• Exercise aim: Each line of the data that includes the string "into" is to be copied out.

========================================================================

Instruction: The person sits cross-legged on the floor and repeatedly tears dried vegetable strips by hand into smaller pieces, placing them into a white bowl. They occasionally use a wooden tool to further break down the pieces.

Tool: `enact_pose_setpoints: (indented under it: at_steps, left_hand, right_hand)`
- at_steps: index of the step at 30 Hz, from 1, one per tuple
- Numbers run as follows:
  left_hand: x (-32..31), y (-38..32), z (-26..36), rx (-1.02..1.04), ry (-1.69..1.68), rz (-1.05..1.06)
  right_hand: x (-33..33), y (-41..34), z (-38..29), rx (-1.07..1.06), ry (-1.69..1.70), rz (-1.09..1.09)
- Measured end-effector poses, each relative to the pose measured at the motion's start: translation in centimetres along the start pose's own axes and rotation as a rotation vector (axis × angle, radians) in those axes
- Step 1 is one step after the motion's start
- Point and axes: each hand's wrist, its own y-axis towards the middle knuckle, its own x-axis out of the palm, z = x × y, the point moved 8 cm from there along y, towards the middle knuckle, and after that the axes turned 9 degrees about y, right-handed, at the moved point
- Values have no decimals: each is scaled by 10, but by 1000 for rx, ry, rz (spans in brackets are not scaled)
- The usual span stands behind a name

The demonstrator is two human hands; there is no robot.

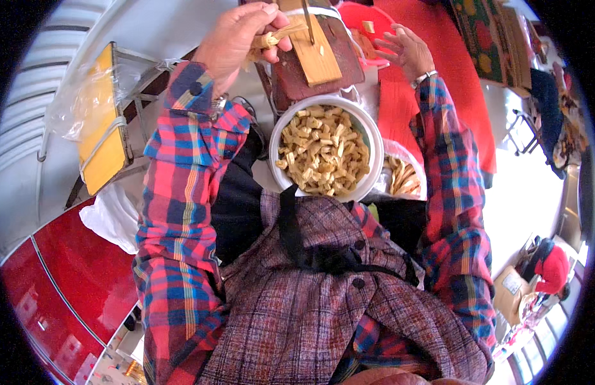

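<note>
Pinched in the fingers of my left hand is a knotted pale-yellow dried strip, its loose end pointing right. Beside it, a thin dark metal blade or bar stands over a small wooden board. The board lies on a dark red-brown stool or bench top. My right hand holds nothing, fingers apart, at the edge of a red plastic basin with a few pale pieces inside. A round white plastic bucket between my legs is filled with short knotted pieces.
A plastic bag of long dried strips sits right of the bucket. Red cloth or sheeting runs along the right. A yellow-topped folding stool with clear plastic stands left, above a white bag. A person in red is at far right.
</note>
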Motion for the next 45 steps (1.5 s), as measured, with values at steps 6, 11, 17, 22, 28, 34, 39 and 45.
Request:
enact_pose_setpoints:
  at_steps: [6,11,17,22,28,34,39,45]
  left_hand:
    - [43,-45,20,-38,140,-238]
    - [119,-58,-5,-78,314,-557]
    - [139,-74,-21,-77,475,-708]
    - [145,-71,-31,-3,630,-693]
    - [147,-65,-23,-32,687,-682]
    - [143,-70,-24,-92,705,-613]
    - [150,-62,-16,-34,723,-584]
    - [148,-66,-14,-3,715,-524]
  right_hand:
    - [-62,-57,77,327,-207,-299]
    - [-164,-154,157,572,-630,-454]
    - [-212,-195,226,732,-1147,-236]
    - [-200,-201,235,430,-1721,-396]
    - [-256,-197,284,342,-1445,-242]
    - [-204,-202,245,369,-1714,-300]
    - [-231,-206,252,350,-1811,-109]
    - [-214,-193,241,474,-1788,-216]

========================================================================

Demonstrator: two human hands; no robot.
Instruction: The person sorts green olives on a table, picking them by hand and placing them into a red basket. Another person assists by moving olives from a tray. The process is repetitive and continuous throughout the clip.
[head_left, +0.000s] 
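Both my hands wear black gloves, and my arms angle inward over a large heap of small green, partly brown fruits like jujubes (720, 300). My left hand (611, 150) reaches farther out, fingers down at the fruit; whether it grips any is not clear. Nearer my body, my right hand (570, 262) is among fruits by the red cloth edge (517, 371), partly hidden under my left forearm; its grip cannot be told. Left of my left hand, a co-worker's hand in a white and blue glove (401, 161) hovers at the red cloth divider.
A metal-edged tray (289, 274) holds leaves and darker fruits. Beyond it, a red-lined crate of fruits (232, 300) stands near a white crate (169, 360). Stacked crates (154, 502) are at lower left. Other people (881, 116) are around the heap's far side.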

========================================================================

• Solution for this task:
Instruction: The person sits cross-legged on the floor and repeatedly tears dried vegetable strips by hand into smaller pieces, placing them into a white bowl. They occasionally use a wooden tool to further break down the pieces.
Instruction: The person sorts green olives on a table, picking them by hand and placing them into a red basket. Another person assists by moving olives from a tray. The process is repetitive and continuous throughout the clip.

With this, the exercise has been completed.